| 18 Aug 2025
Structural uncertainty in the direct human forcing of future global burned area
Abstract. The first fire model intercomparison project (FIREMIP) gave rise to two distinct proposals around how best to improve the fire modules of dynamic global vegetation models. The first proposal was to develop representation of direct human impacts on burned area, particularly managed fire use in agriculture and other land management. The second proposal was to improve representation of the ecological dimensions of fire, including relationships of fuel load, connectivity, dryness and fire. Here, we present future projections from two models that have attempted to advance model representation and understanding of the human (WHAM-INFERNO) and ecological (Haas) dimensions of global fire regimes. The models project radically different future burned area for the same sets of scenario forcings. There is particularly strong disagreement regarding direct human impacts (or “direct human forcing”) of global burned area: differences in model assessment of the impact of direct human forcing is greater between models than between scenarios. We show how such structural uncertainty constrains understanding of climate change adaptation, including its limits and pitfalls. Differences in model outputs are largely traceable back to model assumptions. Hence, we argue that advances made by the two models could be combined in a future fire model that better captures the socio-economic and ecological drivers of burned area. We identify key challenges to the development of such integrated socio-ecological models, highlighting crucial uncertainties around how anthropogenic and biophysical factors interact to produce patterns of fuel fragmentation and hence fire spread. Overall, advancing understanding of the interactions between human and biophysical drivers of fire remains a central challenge in fire science.
This paper compares future burned area projections from two global fire models — WHAM-INFERNO (focused on socio-economic drivers) and the Haas GLM (focused on ecological drivers) — under SSP1-2.6 and SSP3-7.0, finding that the two models disagree radically on future burned area, particularly regarding the role of direct human forcing.
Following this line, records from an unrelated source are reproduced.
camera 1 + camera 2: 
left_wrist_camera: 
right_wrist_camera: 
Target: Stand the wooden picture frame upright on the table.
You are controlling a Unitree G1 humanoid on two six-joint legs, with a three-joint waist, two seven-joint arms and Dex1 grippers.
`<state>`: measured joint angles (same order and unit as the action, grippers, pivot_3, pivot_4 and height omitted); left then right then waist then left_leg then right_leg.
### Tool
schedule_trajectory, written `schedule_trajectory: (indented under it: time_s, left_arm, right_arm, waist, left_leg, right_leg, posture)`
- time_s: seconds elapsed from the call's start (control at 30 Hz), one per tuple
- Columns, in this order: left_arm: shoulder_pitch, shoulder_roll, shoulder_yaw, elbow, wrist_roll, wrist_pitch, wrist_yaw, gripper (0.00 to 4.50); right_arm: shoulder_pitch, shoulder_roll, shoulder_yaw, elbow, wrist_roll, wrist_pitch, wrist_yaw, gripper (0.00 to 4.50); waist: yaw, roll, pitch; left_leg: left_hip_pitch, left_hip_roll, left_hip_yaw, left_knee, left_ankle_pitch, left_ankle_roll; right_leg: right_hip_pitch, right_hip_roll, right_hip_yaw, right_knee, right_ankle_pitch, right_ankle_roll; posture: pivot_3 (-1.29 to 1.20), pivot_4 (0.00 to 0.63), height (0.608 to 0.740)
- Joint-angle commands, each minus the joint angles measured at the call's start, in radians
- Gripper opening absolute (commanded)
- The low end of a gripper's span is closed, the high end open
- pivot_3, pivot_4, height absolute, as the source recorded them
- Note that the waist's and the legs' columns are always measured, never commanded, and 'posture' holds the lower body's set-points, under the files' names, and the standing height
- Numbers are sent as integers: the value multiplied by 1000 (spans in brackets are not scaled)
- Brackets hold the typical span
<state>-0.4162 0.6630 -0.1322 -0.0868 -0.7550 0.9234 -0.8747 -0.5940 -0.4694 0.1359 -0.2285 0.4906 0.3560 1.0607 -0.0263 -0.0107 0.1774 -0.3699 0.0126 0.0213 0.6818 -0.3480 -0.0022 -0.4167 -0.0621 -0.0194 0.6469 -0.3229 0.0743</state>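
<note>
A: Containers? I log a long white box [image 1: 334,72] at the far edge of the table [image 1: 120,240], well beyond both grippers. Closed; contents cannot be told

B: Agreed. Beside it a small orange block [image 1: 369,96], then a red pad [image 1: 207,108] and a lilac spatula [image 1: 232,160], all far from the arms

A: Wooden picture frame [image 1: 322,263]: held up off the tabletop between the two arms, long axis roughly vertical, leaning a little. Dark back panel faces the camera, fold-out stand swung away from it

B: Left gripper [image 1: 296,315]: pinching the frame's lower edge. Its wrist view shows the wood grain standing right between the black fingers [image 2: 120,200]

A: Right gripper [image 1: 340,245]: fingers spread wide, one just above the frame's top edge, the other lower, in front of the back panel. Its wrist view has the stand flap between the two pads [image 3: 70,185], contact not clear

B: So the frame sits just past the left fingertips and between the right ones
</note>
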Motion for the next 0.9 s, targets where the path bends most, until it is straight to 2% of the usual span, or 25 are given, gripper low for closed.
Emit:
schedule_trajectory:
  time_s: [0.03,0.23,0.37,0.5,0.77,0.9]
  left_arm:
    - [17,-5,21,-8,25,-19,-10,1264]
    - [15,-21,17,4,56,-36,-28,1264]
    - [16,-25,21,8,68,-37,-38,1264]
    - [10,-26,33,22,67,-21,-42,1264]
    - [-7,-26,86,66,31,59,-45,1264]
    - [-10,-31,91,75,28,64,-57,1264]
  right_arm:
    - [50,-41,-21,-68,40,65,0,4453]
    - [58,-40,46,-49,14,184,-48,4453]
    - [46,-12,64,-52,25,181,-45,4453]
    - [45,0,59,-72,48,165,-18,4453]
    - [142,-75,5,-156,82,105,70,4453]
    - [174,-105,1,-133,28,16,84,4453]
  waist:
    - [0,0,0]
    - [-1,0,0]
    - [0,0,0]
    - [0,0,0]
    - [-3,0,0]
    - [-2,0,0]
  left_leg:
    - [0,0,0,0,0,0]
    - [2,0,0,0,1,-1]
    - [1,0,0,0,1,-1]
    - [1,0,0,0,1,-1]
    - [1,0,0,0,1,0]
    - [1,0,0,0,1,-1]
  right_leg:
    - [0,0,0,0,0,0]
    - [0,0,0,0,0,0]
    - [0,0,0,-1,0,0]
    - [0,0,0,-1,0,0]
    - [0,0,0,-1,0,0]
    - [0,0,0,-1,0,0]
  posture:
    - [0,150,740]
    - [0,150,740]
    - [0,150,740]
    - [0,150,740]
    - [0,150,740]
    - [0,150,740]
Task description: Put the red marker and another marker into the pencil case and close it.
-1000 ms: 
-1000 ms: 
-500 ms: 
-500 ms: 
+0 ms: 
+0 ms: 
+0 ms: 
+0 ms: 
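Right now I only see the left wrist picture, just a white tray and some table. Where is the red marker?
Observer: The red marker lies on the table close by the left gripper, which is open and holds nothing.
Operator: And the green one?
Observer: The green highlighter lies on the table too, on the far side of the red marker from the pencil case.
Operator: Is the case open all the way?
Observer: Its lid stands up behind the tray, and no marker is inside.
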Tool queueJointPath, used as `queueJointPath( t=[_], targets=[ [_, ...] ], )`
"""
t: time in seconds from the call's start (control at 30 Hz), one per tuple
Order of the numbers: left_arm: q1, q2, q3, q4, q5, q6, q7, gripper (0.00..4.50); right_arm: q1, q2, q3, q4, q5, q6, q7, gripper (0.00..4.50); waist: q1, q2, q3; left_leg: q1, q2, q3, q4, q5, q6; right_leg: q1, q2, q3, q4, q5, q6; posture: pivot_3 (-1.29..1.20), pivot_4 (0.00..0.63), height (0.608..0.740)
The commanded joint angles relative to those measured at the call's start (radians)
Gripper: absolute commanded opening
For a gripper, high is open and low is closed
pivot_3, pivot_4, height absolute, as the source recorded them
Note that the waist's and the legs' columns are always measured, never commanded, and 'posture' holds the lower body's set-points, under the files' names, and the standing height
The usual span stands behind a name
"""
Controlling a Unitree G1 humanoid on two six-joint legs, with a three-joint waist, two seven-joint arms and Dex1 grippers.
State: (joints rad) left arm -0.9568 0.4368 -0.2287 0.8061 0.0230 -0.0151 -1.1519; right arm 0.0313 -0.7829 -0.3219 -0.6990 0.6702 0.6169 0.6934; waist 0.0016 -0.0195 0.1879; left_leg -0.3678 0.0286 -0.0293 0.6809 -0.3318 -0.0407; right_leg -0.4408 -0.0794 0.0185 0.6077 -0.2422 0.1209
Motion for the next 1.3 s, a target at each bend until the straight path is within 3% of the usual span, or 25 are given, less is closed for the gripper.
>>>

The topic is timely and the comparison is a useful contribution. However, the generalizability is limited by reliance on a single ESM and only two SSPs, and the central claim lacks formal statistical support, together with some other minor issues. I recommend moderate revision.
Major Comments
1. Limited scenario and ESM diversity undermines generalizability. The study uses only two SSPs (SSP1-2.6 and SSP3-7.0) forced by a single Earth System Model (UKESM). The authors themselves acknowledge that UKESM projects unusually rapid change in the Amazon (lines 503–505). Using only one ESM makes it impossible to disentangle structural uncertainty in the fire models from forcing uncertainty. At minimum, a middle-of-the-road scenario (SSP2-4.5) and one additional ESM should be included, or the limitation needs much more detailed discussion with clear justification for why this was not done.
2. The "direct human forcing" experiment design conflates multiple effects. The 2020 DHF runs hold cropland constant but allow natural vegetation to change transiently (lines 213–215). This is a reasonable pragmatic choice, but it means the DHF signal includes interactions between fixed human land use and dynamically changing natural vegetation. The paper does not adequately discuss how this confounding affects interpretation. A sensitivity test, or at least a thorough discussion of this issue, is needed.
3. No formal uncertainty quantification or statistical testing of inter-model differences. The paper's central claim — that inter-model disagreement on direct human forcing exceeds inter-scenario disagreement — is supported only by comparing Pearson correlation coefficients (e.g., r = 0.35 between models vs. r = 0.52 within WHAM-INFERNO across SSPs; lines 357–360). No confidence intervals, significance tests, or formal uncertainty decomposition are provided. Given that this is the paper's headline finding, more rigorous statistical support is essential.
Minor Comments
4. Lines 341–348: The IAV comparison finds that WHAM-INFERNO underestimates and the Haas model overestimates IAV relative to GFED5. However, the Haas model's IAV is substantially higher in SSP1 (61.8 Mha) than in SSP3 (40.8 Mha), which is counterintuitive — shouldn't stronger climate forcing produce higher IAV? This deserves explanation.
5. Line 171: Typo — "Mangeon et al., 20216" should be "Mangeon et al., 2016."
6. Lines 475–483: The discussion of anthropogenic fragmentation is framed almost entirely in terms of fire spread mechanics. However, the motivation for better representing fragmentation in fire models should also be grounded in its demonstrated ecological importance — for example, anthropogenic fragmentation significantly impacts biodiversity (https://doi.org/10.1111/brv.12519) and animal behavioral adaptation (https://doi.org/10.1002/ece3.71721).
7. Lines 232–238: The comparison of IAV between model outputs for 2020–2029 and GFED5 observations for 2011–2020 is acknowledged as indirect, but the decade shift also implies different climate baselines. This issue should be stated more explicitly.